You are not logged in.

#1 2024-04-29 07:41:13

losipai
Member
Registered: 2021-07-29
Posts: 17

[SOLVED] Crash during update ("upgrading systemd"), boot entry gone

The system hung at "upgrading systemd" and I couldn't kill the terminal or change VT or do anything with the keyboard, although I think the cursor could still move.

Second time this happens this month, this time I just turned off the laptop and went to bed, so perhaps there is some useful info I can extract before I start trying to fix it on my own? If the problem isn't well known already.

Nvidia + Wayland + custom kernel (Asus ROG G14).

Recently the laptop has crashed several times during boot with a black screen and lit keyboard LEDs which are normally off. It might have mentioned something about Nvidia but I'm not sure. Each time, fsck would run after rebooting and Wayland would start normally again.

Last time the pacman crash happened I spent a weekend backing my stuff up over rsync because none of the pacman rescue techniques I could find would let me install anything. I know it sounds handwavy but I tried a lot of things, however the database was corrupted, the signing keys were broken, openssh didn't work, shared libraries were missing, no space left on the partition, nothing would be able to run. Also I have a newborn and my brain is mush.
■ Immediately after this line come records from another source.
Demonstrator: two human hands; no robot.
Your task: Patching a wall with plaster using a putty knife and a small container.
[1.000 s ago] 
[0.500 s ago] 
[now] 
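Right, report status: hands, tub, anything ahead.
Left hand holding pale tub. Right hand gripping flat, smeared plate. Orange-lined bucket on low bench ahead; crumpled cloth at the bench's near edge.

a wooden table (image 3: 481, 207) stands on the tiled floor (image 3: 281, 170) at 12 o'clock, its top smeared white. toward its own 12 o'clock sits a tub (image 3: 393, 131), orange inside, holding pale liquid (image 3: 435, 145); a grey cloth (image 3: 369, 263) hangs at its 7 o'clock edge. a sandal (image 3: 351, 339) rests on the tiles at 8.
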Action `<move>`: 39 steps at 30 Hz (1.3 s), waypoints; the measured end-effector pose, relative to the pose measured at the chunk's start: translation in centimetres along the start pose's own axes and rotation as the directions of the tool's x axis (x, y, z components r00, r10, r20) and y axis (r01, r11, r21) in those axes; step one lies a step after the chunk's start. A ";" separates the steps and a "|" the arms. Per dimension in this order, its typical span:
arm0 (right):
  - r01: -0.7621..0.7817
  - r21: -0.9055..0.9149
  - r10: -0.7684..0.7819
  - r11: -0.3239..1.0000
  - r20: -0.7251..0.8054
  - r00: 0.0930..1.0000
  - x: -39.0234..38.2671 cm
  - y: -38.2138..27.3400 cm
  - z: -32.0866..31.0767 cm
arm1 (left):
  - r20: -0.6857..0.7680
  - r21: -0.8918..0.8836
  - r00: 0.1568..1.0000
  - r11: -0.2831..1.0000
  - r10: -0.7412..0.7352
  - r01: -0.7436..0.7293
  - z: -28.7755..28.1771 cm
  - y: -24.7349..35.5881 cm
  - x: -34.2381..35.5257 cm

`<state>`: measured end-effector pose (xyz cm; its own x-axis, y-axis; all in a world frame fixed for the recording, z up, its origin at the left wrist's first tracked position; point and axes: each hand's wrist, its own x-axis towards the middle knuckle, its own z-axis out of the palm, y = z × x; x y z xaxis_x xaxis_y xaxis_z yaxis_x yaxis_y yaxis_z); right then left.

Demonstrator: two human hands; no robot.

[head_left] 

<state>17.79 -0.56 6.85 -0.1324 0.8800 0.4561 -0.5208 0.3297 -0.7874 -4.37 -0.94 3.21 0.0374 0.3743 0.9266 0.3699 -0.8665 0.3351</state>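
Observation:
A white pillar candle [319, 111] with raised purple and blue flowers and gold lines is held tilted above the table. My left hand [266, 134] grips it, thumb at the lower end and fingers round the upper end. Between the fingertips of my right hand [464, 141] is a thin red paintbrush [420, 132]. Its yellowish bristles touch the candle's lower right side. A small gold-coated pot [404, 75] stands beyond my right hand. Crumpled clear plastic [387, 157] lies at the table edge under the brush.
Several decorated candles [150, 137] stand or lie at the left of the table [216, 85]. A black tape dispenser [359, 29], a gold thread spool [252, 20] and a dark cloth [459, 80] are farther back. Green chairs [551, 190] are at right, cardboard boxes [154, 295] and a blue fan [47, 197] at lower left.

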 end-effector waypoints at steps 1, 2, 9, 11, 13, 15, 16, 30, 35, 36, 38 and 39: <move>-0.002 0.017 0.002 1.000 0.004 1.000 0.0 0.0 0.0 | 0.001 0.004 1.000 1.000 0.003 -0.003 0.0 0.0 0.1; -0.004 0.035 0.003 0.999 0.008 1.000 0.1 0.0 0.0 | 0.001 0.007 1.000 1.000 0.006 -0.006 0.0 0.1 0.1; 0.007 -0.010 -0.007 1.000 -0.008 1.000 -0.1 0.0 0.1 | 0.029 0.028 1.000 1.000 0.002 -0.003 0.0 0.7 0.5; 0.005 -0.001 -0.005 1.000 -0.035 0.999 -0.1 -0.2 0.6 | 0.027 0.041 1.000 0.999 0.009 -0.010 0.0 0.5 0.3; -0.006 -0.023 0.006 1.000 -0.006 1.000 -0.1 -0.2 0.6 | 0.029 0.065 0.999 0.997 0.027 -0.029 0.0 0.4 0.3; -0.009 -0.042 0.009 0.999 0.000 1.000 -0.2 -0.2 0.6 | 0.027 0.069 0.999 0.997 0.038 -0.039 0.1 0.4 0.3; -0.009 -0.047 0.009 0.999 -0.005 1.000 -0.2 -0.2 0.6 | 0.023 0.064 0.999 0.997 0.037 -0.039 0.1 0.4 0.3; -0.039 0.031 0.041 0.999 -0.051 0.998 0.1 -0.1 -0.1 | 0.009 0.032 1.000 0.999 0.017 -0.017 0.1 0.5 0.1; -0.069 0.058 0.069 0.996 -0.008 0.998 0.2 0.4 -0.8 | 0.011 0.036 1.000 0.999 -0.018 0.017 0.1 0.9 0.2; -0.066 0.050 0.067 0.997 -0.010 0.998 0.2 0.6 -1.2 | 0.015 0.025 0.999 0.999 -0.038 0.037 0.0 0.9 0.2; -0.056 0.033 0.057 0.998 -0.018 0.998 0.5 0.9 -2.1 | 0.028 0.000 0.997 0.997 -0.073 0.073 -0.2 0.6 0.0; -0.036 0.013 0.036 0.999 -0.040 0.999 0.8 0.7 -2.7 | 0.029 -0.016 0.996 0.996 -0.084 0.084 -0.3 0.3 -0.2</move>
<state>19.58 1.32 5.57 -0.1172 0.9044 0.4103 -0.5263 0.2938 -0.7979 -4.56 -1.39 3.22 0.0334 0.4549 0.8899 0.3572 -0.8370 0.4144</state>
Update: the boot entry disappearing was due to the kernel linux-g14 having been deleted due to outdated keys - not really related to the crash and broken pacman state.

Last edited by losipai (2024-05-01 13:27:37)

Offline

#2 2024-05-01 07:21:05

losipai
Member
Registered: 2021-07-29
Posts: 17

Re: [SOLVED] Crash during update ("upgrading systemd"), boot entry gone

From installer:

arch-chroot /mnt
chroot: failed to run command /bin/bash: Input/output error
pacstrap -K /mnt bash
==> Creating install root at /mnt
==> Installing packages to /mnt
:: Synchronizing package databases...
error: failed to synchronize all databases (unable to lock database)
==> ERROR: Failed to install packages to new root

rm /var/lib/pacman/db.lck
pacstrap /mnt bash
# OK, installed it
arch-chroot /mnt
chroot: failed to run command /bin/bash: Input/output error
mount
/dev/nvme0n1p2 on /mnt type ext4 (rw,relatime)
/dev/nvme0n1p1 on /mnt/boot type vfat (rw, # rest omitted)
# after unmounting
fsck -f -y /dev/nvme0n1p2
fsck -f -y /dev/nvme0n1p1
nvme smart-log /dev/nvme0n1p2
# only including error info below:
critical_warning   : 0
media_errors   : 0
num_err_log_entries   : 1

# chroot still gives Input/output error
pacman -r /mnt -Qnq | pacman -r /mnt -Syu - --cachedir /mnt/var/cache/pacman/pkg --dbpath /mnt/var/lib/pacman --gpgdir /mnt/etc/pacman.d/gnupg
# dependency resolution fails
pacman -r /mnt -Rs <offending packages> - --cachedir /mnt/var/cache/pacman/pkg --dbpath /mnt/var/lib/pacman --gpgdir /mnt/etc/pacman.d/gnupg
(1/2) removing xxx
(2/2) removing yyy
call to execv failed (Exec format error)
error: command failed to execute correctly

# trying again...
pacman -r /mnt -Qnq | pacman -r /mnt -Syu - --cachedir /mnt/var/cache/pacman/pkg --dbpath /mnt/var/lib/pacman --gpgdir /mnt/etc/pacman.d/gnupg
<package>: xxx exists in filesystem # for every package
Errors occurred, no package were upgraded

pacman -r /mnt -Qnq | pacman -r /mnt -Syu - --cachedir /mnt/var/cache/pacman/pkg --dbpath /mnt/var/lib/pacman --gpgdir /mnt/etc/pacman.d/gnupg --overwrite="*"
# 789 packages reinstalled, but with several errors that scroll by too quickly for me to read

mount --bind /proc /mnt/proc
mount -o bind /dev /mnt/dev
pacman -r /mnt -Qnq | pacman -r /mnt -Syu - --cachedir /mnt/var/cache/pacman/pkg --dbpath /mnt/var/lib/pacman --gpgdir /mnt/etc/pacman.d/gnupg --overwrite="*" | tee -a pacman_log.txt
# arch-chroot /mnt now works!
# downgrade nvidia stuff to 535xx
# fix Asus G14 repo keys and reinstall kernel which had been deleted

Last edited by losipai (2024-05-01 13:13:42)

Offline

#3 2024-05-01 08:04:24

seth
Member
Registered: 2012-09-03
Posts: 52,276

Re: [SOLVED] Crash during update ("upgrading systemd"), boot entry gone

https://bbs.archlinux.org/viewtopic.php?id=293400
https://aur.archlinux.org/packages/nvidia-535xx-dkms
https://wiki.archlinux.org/title/Pacman … an_upgrade

https://bbs.archlinux.org/viewtopic.php … 6#p2168066

error: failed to synchronize all databases (unable to lock database)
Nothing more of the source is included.